Unlike other plant-eating dinosaurs, duckbills such as Hypacrosaurus didn't have piercing horns, dagger-like teeth, or hulking body armor.
So the ability to grow bigger faster provided the animals with a size advantage that likely served them well in their early years.
For example, baby duckbills were probably about the same size as Tyrannosaurus rex hatchlings, said study co-author Drew Lee of Ohio University's College of Osteopathic Medicine.
But by five years old the duckbill would be the size of a grown cow, while the T. rex would be only as big as a large dog.

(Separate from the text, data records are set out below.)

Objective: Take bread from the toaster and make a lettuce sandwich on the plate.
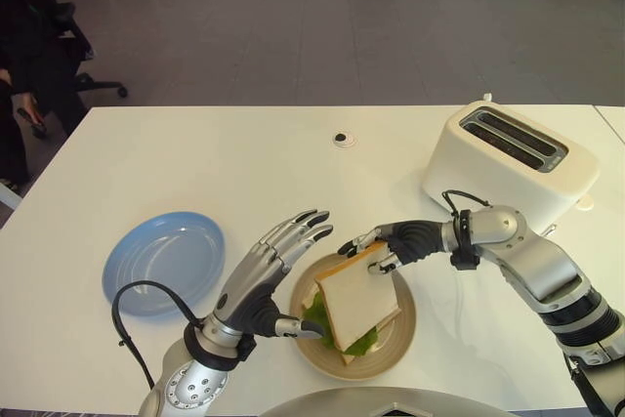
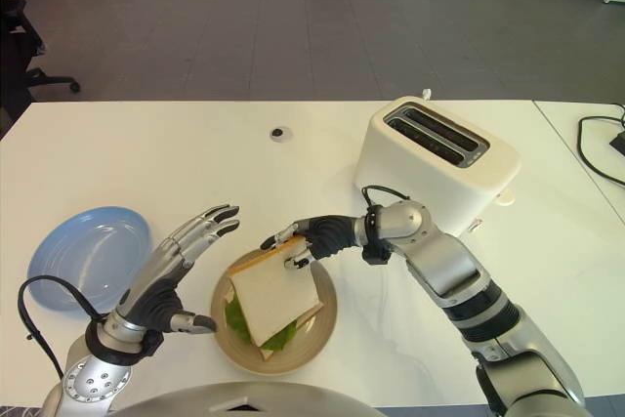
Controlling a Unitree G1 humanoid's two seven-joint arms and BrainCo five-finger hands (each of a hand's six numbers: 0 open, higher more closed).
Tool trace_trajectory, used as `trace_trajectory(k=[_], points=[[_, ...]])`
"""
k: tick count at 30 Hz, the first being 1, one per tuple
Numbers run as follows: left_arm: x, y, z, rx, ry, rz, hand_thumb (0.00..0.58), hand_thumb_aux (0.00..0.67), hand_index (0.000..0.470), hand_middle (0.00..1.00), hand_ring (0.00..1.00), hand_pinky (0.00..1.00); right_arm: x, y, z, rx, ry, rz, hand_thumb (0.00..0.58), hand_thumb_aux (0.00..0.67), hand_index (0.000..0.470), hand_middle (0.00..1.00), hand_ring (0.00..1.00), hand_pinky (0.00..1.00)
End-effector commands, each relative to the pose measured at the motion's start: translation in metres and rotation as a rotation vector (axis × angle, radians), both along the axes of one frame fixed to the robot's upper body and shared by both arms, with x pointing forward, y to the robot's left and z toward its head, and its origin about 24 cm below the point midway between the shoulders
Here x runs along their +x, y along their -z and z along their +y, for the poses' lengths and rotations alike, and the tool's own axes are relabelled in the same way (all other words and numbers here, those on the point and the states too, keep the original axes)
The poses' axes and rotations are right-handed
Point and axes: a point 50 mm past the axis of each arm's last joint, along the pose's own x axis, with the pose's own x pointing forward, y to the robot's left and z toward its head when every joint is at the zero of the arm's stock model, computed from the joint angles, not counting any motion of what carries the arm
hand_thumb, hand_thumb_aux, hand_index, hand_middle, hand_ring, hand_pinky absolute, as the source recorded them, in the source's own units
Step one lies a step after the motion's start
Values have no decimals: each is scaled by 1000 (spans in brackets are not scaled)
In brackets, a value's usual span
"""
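- Blue plate lies on the white table, just outside the left hand, on its left.
- Left hand is released: its fingers are spread and straight and hold nothing. It hovers over the table beside the left rim of the tan plate, with one digit pointing towards the lettuce.
- Lettuce lies on the tan plate between the two hands, its green showing at the left and lower edges of the bread. A pale edge of a lower slice shows beneath it.
- Bread slice sits tilted on top of the lettuce. Its lower end is down on the stack and its upper crust edge is raised in the right hand.
- Small round fitting sits on the table beyond the fingertips of both hands, well apart from them.
- Right hand is clenched on the bread slice, pinching its upper edge over the far side of the tan plate.
- White toaster stands behind the right wrist, near it, with its two slots facing up.
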Motion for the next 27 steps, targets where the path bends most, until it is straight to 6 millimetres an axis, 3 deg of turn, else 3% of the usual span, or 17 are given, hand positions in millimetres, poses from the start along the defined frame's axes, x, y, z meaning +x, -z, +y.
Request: trace_trajectory(k=[1, 9, 14, 18, 21, 22, 23, 25, 27], points=[[-5, -1, -4, 95, 10, -20, 0, 0, 0, 0, 0, 0, -1, -1, 3, -32, -31, -75, 580, 670, 470, 0, 0, 0], [-17, -3, -17, 425, 92, -101, 0, 0, 0, 0, 0, 0, -2, 10, 6, -94, -81, -198, 580, 670, 470, 0, 0, 0], [-24, 10, -17, 697, 180, -107, 0, 0, 0, 0, 0, 0, -2, 14, 12, -84, -101, -223, 580, 670, 470, 0, 0, 0], [-29, 16, -16, 783, 221, -92, 18, 11, 7, 0, 0, 0, -1, 13, 17, -69, -111, -244, 580, 670, 470, 0, 0, 0], [-32, 27, -14, 825, 252, -29, 58, 34, 24, 0, 0, 0, 1, 13, 18, -66, -111, -256, 580, 670, 470, 0, 0, 0], [-33, 34, -13, 841, 267, 0, 112, 68, 48, 0, 0, 0, 1, 13, 18, -65, -109, -260, 580, 670, 470, 0, 0, 0], [-34, 40, -13, 856, 281, 22, 128, 79, 55, 0, 0, 0, 2, 13, 19, -63, -109, -263, 580, 670, 470, 0, 0, 0], [-36, 51, -16, 881, 313, 45, 132, 81, 57, 0, 0, 0, 2, 14, 21, -61, -108, -268, 580, 670, 470, 0, 0, 0], [-39, 59, -16, 914, 331, 58, 96, 58, 41, 0, 0, 0, 4, 15, 23, -63, -103, -283, 580, 670, 470, 0, 0, 0]])
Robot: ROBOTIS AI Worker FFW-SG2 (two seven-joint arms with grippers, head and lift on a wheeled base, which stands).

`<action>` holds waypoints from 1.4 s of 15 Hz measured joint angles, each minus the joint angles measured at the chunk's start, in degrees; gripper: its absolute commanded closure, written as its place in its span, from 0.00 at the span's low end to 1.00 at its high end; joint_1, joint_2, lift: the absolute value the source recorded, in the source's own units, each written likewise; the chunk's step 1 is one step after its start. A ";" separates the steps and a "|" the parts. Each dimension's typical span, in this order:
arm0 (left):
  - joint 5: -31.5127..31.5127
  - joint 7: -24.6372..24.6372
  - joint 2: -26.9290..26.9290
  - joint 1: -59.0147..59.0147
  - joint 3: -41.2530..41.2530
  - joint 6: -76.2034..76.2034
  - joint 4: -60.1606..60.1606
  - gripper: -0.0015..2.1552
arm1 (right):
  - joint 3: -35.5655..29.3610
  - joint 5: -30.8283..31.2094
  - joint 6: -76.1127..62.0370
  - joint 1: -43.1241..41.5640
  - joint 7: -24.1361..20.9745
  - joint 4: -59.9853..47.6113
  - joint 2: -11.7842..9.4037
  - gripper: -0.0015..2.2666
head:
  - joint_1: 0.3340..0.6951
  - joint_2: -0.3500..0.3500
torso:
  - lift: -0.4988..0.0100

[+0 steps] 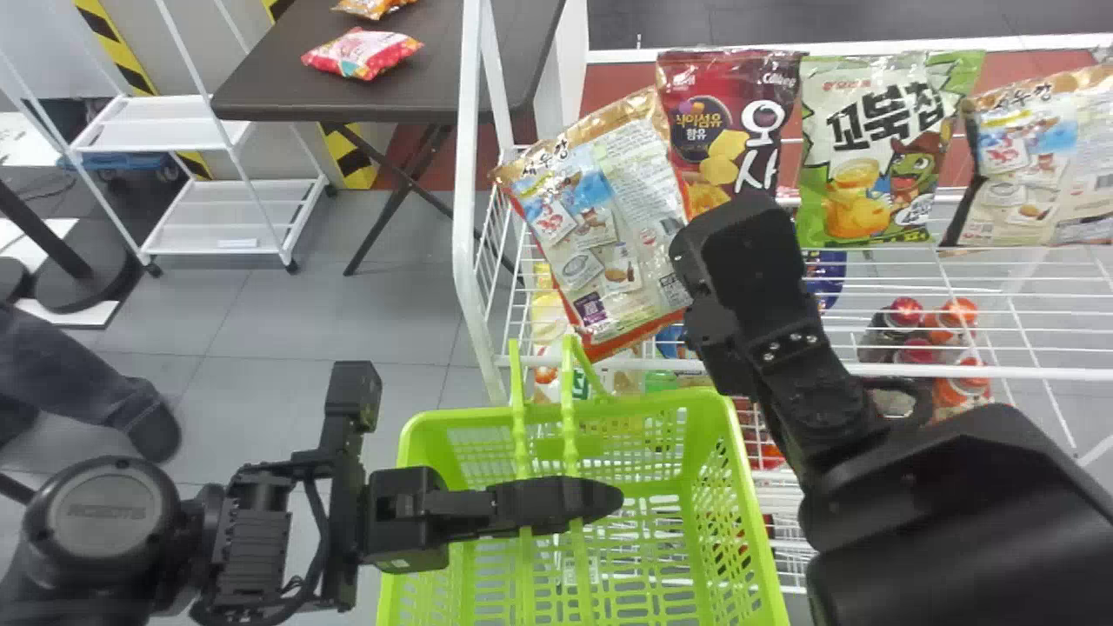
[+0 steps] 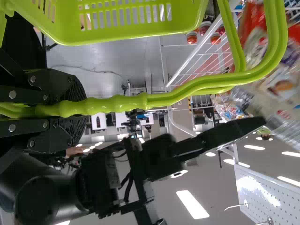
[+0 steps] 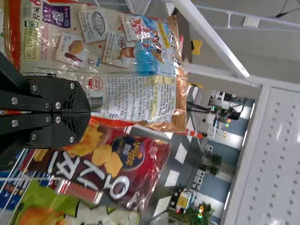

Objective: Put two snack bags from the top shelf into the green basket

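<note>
My right gripper (image 1: 726, 230) is at the top shelf, shut on the side edge of a tilted gold-and-orange snack bag (image 1: 600, 226). In the right wrist view, the gripper (image 3: 84, 111) pinches that bag (image 3: 126, 61) by its margin. Below and toward the left stands the green basket (image 1: 730, 413), its slotted floor showing. My left gripper (image 1: 596, 502) lies across the basket's two handles; in the left wrist view the gripper (image 2: 77, 108) is clamped around the handles (image 2: 187, 91). Upright on the shelf are a dark red bag (image 1: 730, 113) and a green-and-white bag (image 1: 869, 148).
Another gold bag (image 1: 1035, 165) stands at the far right of the white wire shelf (image 1: 1000, 372). Bottles (image 1: 956, 322) are on a lower level. The shelf's white post (image 1: 465, 174) rises at the left, beside a dark table (image 1: 278, 83) with a pink packet (image 1: 361, 54).
</note>
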 measured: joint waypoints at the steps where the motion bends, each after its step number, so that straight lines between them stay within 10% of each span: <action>1: 0.02 0.00 0.00 0.18 0.09 0.00 0.03 0.99 | -0.47 0.67 1.41 0.86 -0.01 -1.76 0.00 0.99 | 1.00 0.58 | 0.98; 5: 0.09 0.09 -0.13 1.11 0.94 0.00 0.05 0.99 | -1.45 1.54 8.67 5.20 0.57 -9.65 -0.75 0.99 | 1.00 0.52 | 0.98; 12: 0.10 0.46 -0.88 0.94 1.32 0.00 0.75 0.99 | 2.48 3.91 30.57 13.12 4.92 -23.24 -7.97 0.99 | 1.00 0.44 | 0.98; 19: 0.13 0.27 -1.12 0.78 0.98 0.00 1.07 0.99 | 9.55 0.49 32.95 14.23 4.97 -19.04 -8.66 0.99 | 1.00 0.60 | 0.98; 21: 0.17 0.27 -1.08 0.78 0.85 0.00 1.07 0.99 | 10.94 -0.02 30.82 12.86 4.76 -13.75 -7.46 0.57 | 1.00 0.65 | 0.98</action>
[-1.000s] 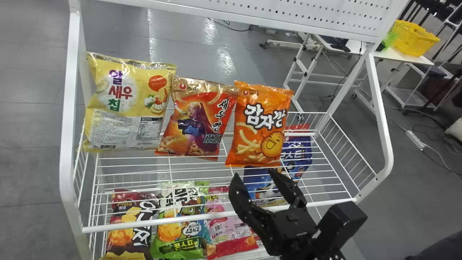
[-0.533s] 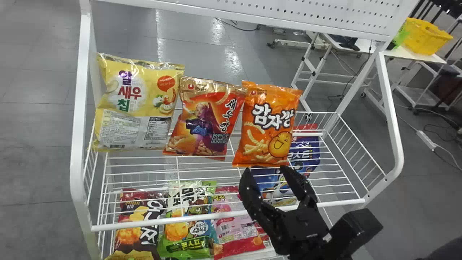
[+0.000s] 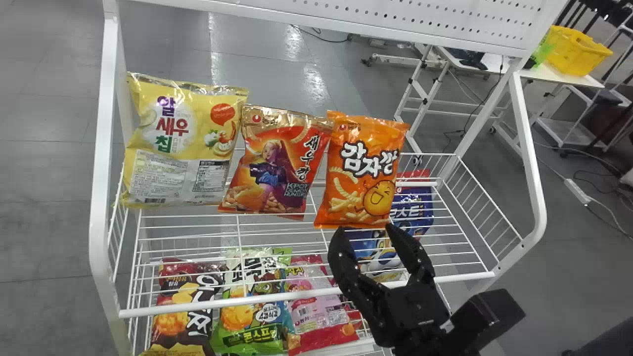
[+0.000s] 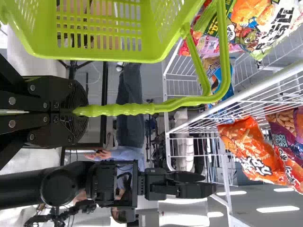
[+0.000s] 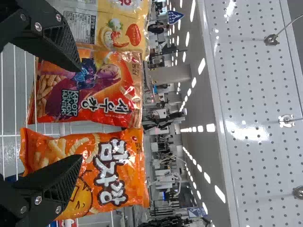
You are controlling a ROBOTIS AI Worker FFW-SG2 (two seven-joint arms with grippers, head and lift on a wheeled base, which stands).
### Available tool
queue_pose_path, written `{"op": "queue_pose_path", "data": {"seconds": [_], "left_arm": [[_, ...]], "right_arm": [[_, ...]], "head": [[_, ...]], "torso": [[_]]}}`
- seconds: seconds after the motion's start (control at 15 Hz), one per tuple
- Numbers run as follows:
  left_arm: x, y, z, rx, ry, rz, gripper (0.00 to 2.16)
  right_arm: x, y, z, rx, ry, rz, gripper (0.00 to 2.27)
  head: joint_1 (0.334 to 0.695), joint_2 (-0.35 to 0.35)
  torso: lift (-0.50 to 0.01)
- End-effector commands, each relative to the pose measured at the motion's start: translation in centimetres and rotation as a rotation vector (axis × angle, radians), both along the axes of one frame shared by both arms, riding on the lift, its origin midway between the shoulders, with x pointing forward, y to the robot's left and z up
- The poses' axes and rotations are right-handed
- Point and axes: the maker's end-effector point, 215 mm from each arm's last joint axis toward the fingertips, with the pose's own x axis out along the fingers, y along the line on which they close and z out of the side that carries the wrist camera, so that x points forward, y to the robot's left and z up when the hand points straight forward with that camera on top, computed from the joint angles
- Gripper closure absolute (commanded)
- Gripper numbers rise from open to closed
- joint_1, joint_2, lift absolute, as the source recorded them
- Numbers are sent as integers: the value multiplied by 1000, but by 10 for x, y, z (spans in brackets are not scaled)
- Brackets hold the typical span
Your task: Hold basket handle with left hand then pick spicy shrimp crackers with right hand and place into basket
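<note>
Shelf (image 3: 198,305) with three upright bags, spicy shrimp crackers (image 3: 277,170) the middle one, one right gripper (image 3: 365,231) before it, spread wide, empty, one left gripper (image 4: 75,111) closed around one green basket's (image 4: 104,54) handle (image 4: 123,109) near it.

head view looked down on the rack (image 3: 198,305), left wrist view looked past the close basket (image 4: 94,56), right wrist view faced shared snack bags (image 5: 111,165) from nearer
</note>
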Motion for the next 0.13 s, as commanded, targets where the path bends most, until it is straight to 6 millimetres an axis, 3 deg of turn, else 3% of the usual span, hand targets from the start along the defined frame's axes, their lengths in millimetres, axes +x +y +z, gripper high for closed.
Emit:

"It's harder to hunt a larger animal, because it's physically dangerous," said study co-author Lisa Noelle Cooper of Kent State University and the Northeastern Ohio Universities College of Medicine.
"Growing Like Crazy"
Duck-billed dinosaurs, or hadrosaurs, were diverse and abundant in the late Cretaceous period, about 70 million years ago.
The soft-bodied animals flourished in what is now North America alongside many different meat-eating, two-legged dinosaurs known as theropods. (See a picture of the diversity of life in the Cretaceous.)
By counting and measuring rings in fossil leg bones, the researchers compared growth rates for Hypacrosaurus and three common theropods: the tyrannosaurs Albertosaurus and T. rex and the small velociraptor-like Troodon.
As with trees, each ring in the fossil bones represents a year of life. The wider the ring, the more growth occurred that year.